Das bibliotecas Rachel de Queiroz e Acervos Especiais, selecionamos publicações que dão ênfase ao convite para prestar atenção, olhar melhor nossos bens. Tem uma edição japonesa d'O Quinze, o livro de estréia da Rachel de Queiroz, e duas publicações sobre Margaret Mee, a ilustradora botânica que vem morar no Brasil e só à Amazônia faz 15 expedições, de coleta, registro e documentação da flora. O Quinze traz para a exposição o sertão do Ceará - para onde desejamos que se dirijam as chuvas, realizando a promessa de vida. E o exemplar também realiza belamente a compreensão do livro como um objeto de arte. As publicações sobre a artista inglesa nos dão um vislumbre dos mundos da Amazônia e também das orquídeas presentes nos jardins da Unifor. Tem um reconhecimento a saberes de povos originários, que cuidam das florestas, das matas. Como os livros, as obras de arte também nos convidam a prestar atenção.    

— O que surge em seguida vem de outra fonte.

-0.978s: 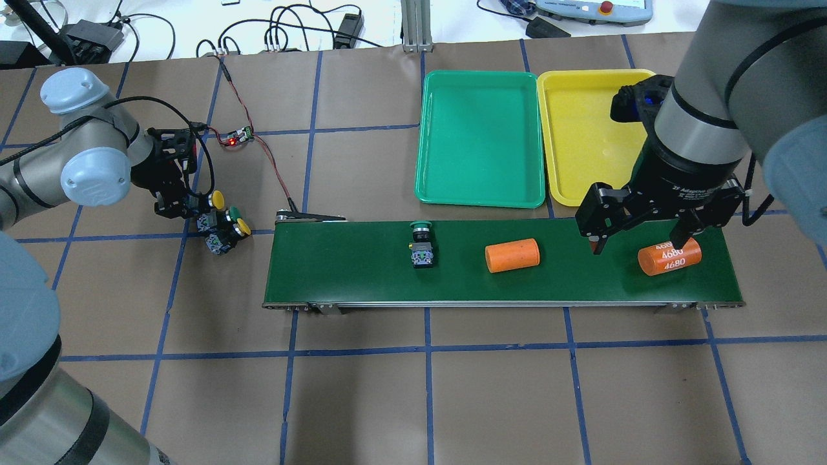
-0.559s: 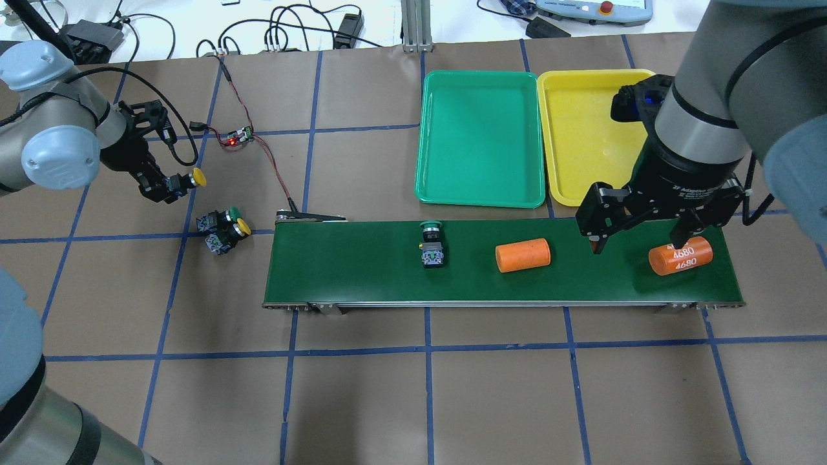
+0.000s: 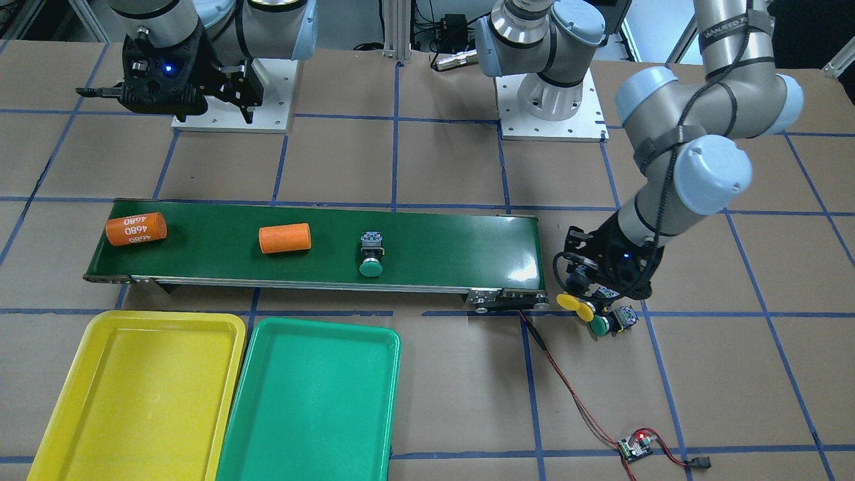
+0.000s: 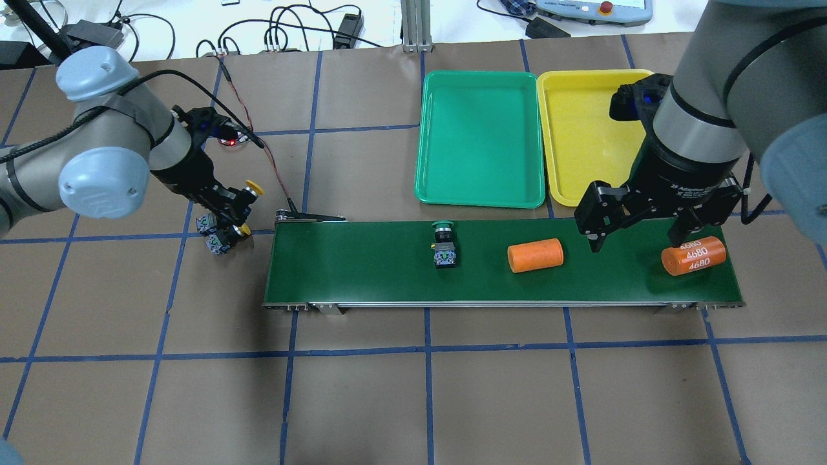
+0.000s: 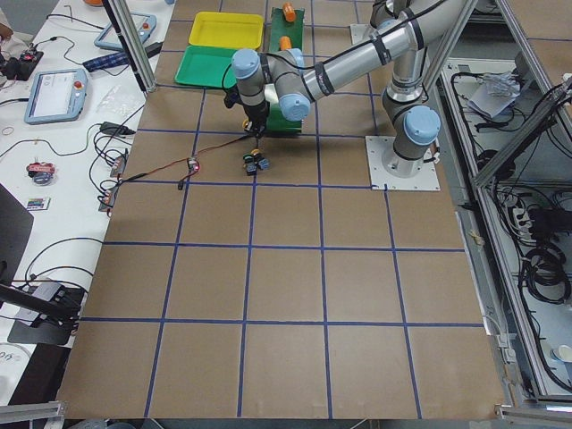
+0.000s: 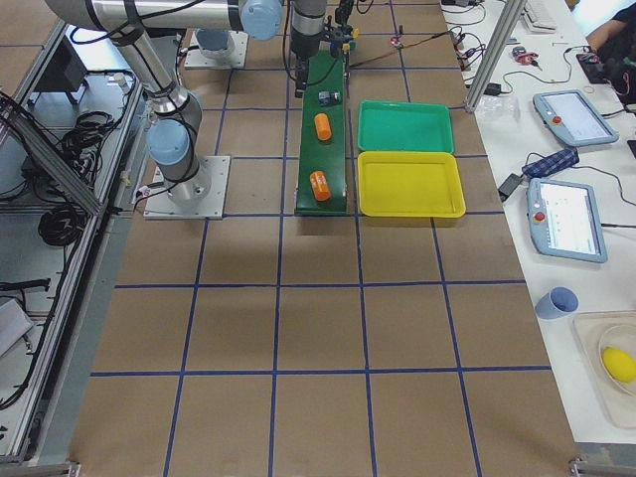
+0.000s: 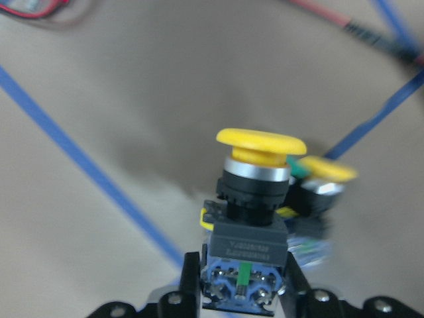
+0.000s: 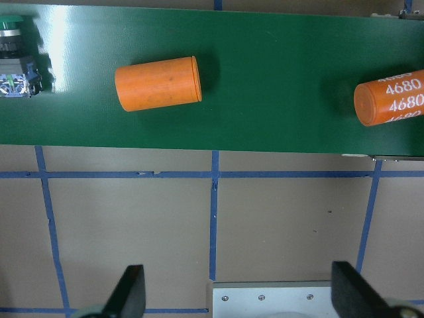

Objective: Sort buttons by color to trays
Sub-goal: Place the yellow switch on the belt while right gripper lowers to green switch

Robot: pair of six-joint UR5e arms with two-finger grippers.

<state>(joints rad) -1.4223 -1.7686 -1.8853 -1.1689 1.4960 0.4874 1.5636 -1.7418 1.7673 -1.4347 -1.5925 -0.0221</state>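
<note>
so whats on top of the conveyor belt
One green-capped button, a plain orange cylinder and an orange cylinder marked 4680. The front view shows the whole belt; nothing is covered.

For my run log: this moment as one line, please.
left gripper: shut on yellow button; right gripper: open; belt: green button, two orange cylinders; green tray, yellow tray: no buttons

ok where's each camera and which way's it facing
Front: across the table, facing the robot; left arm at right.
Overhead: behind the robot, above the long dark-green conveyor belt; both arms.
Exterior left: table's end; left arm near.
Exterior right: opposite end; right arm near.
Left wrist: along left gripper, shut on yellow-capped push-button.
Right wrist: down past open right gripper onto belt.
Front and overhead share belt, mirrored.
</note>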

Entrevista Nota 10 - Em tempos de pandemia, a Arte reafirma ainda mais sua importância. Em meio às dificuldades do momento, como a fruição artística tem resistido, na sua concepção?

Izabel Gurgel - Sim, temos vivido isso, não é? Uma live da Bethânia é um respiro. Não sei se você tem acompanhado a cena fértil que veio à tona via Lei Aldir Blanc. Política pública chegando ao destino: nossas vidas. Em um país desigual como o Brasil, condições igualitárias de produção, difusão e acesso são necessárias como utopia, mas longe ainda de ser uma realidade. Sempre acho que vou ter tempo de ver/viver o que pode brotar, por exemplo, das ações de bibliotecas comunitárias em Fortaleza. Eu vejo cada uma delas como jardins, como apostas no futuro.

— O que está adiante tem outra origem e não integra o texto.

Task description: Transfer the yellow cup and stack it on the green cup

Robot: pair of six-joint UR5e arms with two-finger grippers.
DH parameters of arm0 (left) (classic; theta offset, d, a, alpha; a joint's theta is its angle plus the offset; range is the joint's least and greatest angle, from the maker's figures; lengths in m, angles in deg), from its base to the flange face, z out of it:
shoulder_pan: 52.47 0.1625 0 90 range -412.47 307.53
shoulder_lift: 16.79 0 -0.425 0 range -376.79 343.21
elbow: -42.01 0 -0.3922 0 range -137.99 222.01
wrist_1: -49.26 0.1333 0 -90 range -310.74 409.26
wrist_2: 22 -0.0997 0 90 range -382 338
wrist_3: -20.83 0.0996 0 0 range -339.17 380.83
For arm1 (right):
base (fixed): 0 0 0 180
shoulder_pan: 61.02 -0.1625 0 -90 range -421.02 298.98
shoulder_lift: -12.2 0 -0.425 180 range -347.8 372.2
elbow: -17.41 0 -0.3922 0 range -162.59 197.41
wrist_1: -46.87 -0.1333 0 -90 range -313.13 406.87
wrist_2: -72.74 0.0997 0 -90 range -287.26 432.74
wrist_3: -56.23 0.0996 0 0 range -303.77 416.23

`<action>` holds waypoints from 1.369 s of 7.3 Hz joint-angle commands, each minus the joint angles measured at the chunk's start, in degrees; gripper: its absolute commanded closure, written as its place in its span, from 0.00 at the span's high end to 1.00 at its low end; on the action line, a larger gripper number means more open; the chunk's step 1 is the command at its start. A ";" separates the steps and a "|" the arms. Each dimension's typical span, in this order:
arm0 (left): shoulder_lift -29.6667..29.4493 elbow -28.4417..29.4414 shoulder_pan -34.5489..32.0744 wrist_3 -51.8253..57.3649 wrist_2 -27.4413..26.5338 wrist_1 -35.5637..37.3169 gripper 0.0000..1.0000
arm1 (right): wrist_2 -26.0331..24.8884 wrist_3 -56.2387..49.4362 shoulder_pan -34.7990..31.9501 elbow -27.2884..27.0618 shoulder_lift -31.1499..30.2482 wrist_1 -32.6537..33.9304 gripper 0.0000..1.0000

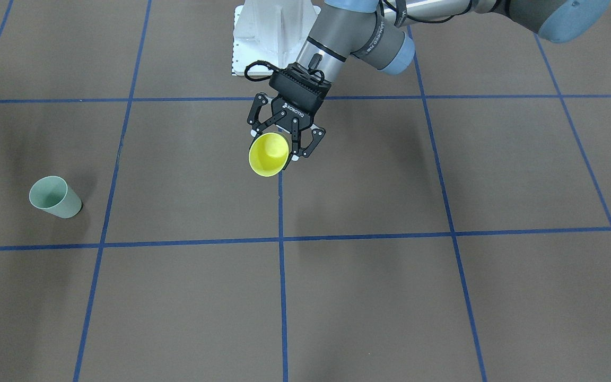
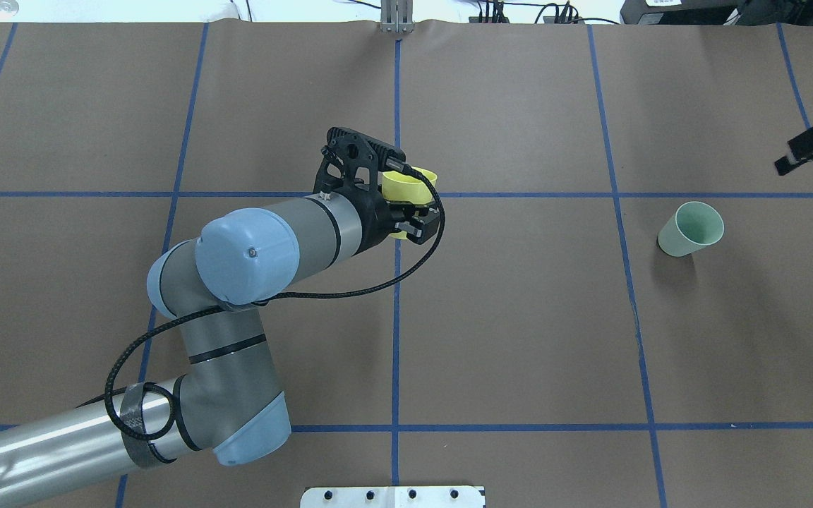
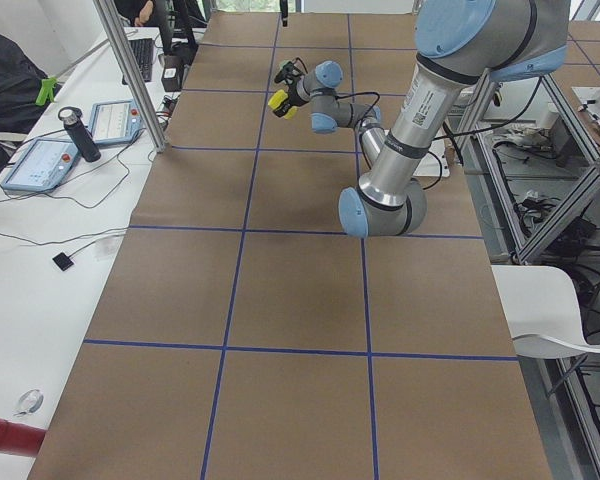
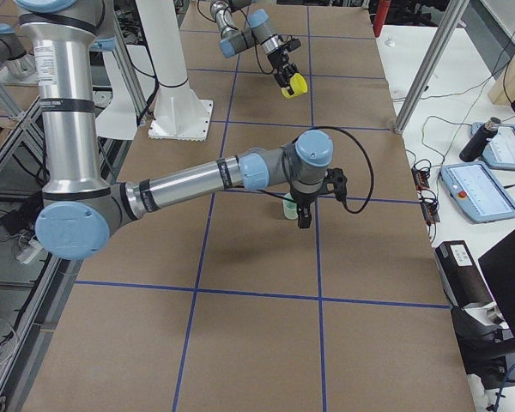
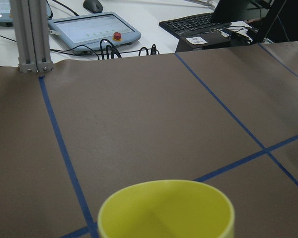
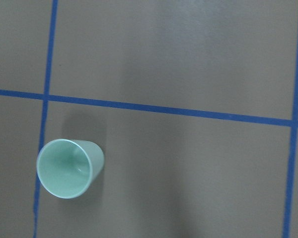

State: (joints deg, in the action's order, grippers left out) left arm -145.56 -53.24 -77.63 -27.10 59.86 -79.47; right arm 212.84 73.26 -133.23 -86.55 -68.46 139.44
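The yellow cup [image 1: 269, 154] is held in my left gripper [image 1: 278, 146], which is shut on its sides near the middle of the table. The cup is tilted with its mouth facing away from the robot. It also shows in the overhead view [image 2: 406, 185] and at the bottom of the left wrist view [image 5: 166, 210]. The green cup [image 2: 691, 229] stands upright and alone on the table's right side, and shows in the right wrist view [image 6: 69, 167]. My right gripper [image 2: 810, 164] hovers beyond and to the right of it, empty, its jaws apart.
Brown paper with blue tape grid lines covers the table [image 2: 519, 317]. The robot's white base [image 1: 271, 37] is at the near edge. Tablets, a keyboard and cables [image 5: 94, 29] lie past the far edge beside a metal post [image 5: 32, 34].
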 commanded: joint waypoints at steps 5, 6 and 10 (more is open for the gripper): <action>-0.44 8.24 2.75 4.22 2.94 -11.81 0.40 | -1.24 14.51 14.81 4.71 15.09 -10.70 0.99; -0.26 8.24 2.75 7.21 3.65 -13.82 0.40 | -1.06 14.87 15.16 6.12 16.14 -13.27 0.99; -0.18 8.15 2.40 14.01 10.94 -20.42 0.40 | 0.43 17.67 17.71 6.14 20.01 -15.31 0.95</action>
State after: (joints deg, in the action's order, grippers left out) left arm -145.77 -45.02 -75.19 -14.05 69.70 -98.55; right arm 212.73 89.21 -116.41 -79.98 -49.13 124.66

Entrevista Nota 10 - Izabel, para finalizar, você teria alguma dica cultural que descobriu na pandemia? O tempo em casa fez muita gente atualizar as leituras, as playlists e o repertório audiovisual… 

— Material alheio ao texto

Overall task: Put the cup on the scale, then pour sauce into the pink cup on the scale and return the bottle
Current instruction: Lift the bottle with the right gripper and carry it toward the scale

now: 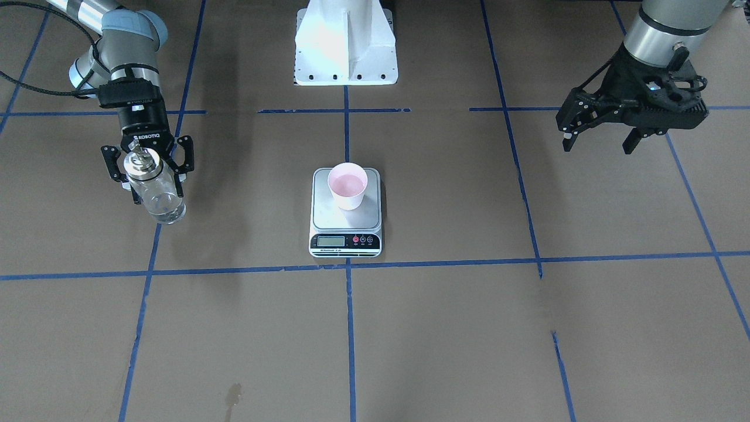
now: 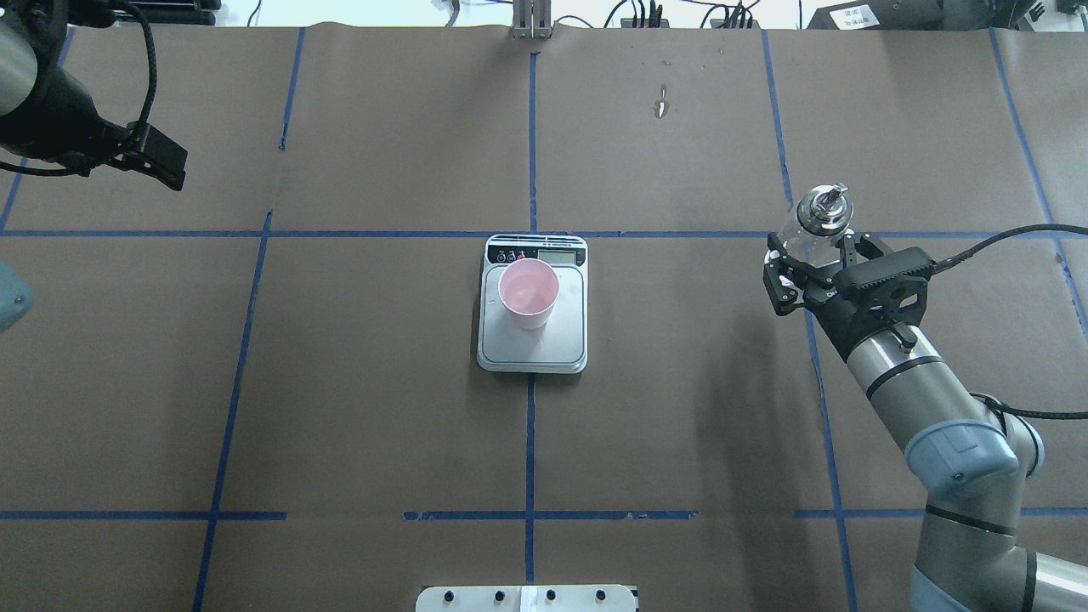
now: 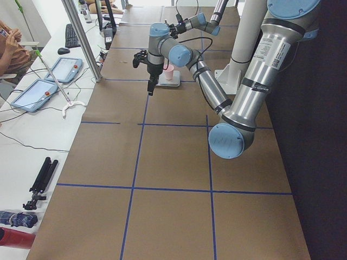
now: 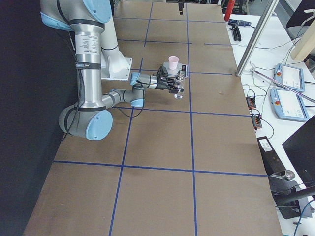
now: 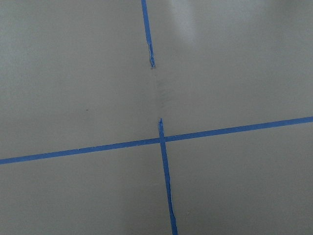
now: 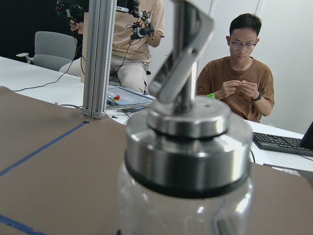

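Observation:
The pink cup (image 1: 347, 184) stands upright on the steel platform of the scale (image 1: 328, 218), mid-table; its inside looks glossy. Off to the scale's side, the clear glass bottle (image 1: 158, 196) with its metal pourer cap is upright between the fingers of my right gripper (image 1: 157, 194), which is shut on it. Its base is at or just above the table. A little clear sauce shows at the bottle's bottom. The overhead view shows the bottle (image 2: 816, 223) to the right of the cup (image 2: 529, 293). The cap fills the right wrist view (image 6: 186, 127). My left gripper (image 1: 597, 143) hangs open and empty, far from the scale.
The robot's white base mount (image 1: 345, 47) stands behind the scale. Blue tape lines (image 1: 349, 328) grid the brown table. A small stain (image 1: 234, 395) lies near the operators' edge. A metal post (image 6: 98, 58) and seated people (image 6: 242, 73) are beyond the table.

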`<act>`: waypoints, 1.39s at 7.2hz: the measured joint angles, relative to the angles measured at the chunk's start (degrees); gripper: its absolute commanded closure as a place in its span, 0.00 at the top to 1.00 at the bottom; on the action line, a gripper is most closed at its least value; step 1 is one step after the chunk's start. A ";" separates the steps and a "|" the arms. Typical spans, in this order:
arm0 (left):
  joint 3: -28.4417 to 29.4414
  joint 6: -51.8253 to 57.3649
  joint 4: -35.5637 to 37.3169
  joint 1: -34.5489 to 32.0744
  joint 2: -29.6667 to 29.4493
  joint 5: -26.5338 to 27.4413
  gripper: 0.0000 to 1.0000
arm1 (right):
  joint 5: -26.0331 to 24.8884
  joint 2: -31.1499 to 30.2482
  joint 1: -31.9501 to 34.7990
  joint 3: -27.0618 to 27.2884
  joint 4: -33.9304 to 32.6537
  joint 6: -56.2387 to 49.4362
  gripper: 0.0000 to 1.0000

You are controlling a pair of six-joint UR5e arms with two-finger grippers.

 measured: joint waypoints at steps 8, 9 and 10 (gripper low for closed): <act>7.77 21.12 -9.46 -11.54 6.37 0.32 1.00 | -6.56 13.22 0.59 -0.28 -18.87 -16.04 0.00; 11.23 27.16 -13.80 -13.45 7.97 0.39 1.00 | -7.36 13.87 0.50 -0.39 -19.95 -18.69 0.00; 14.29 34.00 -15.93 -15.91 8.64 0.32 1.00 | -9.08 14.32 0.33 -0.53 -21.48 -21.75 0.00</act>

Izabel Gurgel - Ler e reler Ana Miranda ("Clarice" e "Yuxin" são dois livros que se inscrevem na gente) e Natércia Campos ("A Casa" me espanta sempre. É um livro lindo, imensidão em formato compacto).
 
Releio com gosto cronistas que me oferecem uma Fortaleza que só posso freqüentar pela memória deles, Otacílio de Azevedo ("Fortaleza Descalça") e Edigar de Alencar ("Fortaleza de ontem e de anteontem"). É um elogio ao livro e à leitura o "EntreLivros", da Adelaide Gonçalves, que transformou sua biblioteca pessoal no público Plebeu Gabinete de Leitura, no Centro da cidade.
 
Usava uma música do Alberto Nepomuceno, "Prece", para receber as pessoas em atividades presenciais. Passei a usar nas aulas virtuais. Tem várias versões. Estou pensando na gravação do Arnaldo Rebello disponível no acervo do Instituto Piano Brasileiro.
 
Dois audiovisuais:  "Margaret Mee e a flor da lua", da Malu de Martino; e "Krajcberg - O poeta dos vestígios", do Walter Salles. Tem trechos das duas obras em "Águas de Março".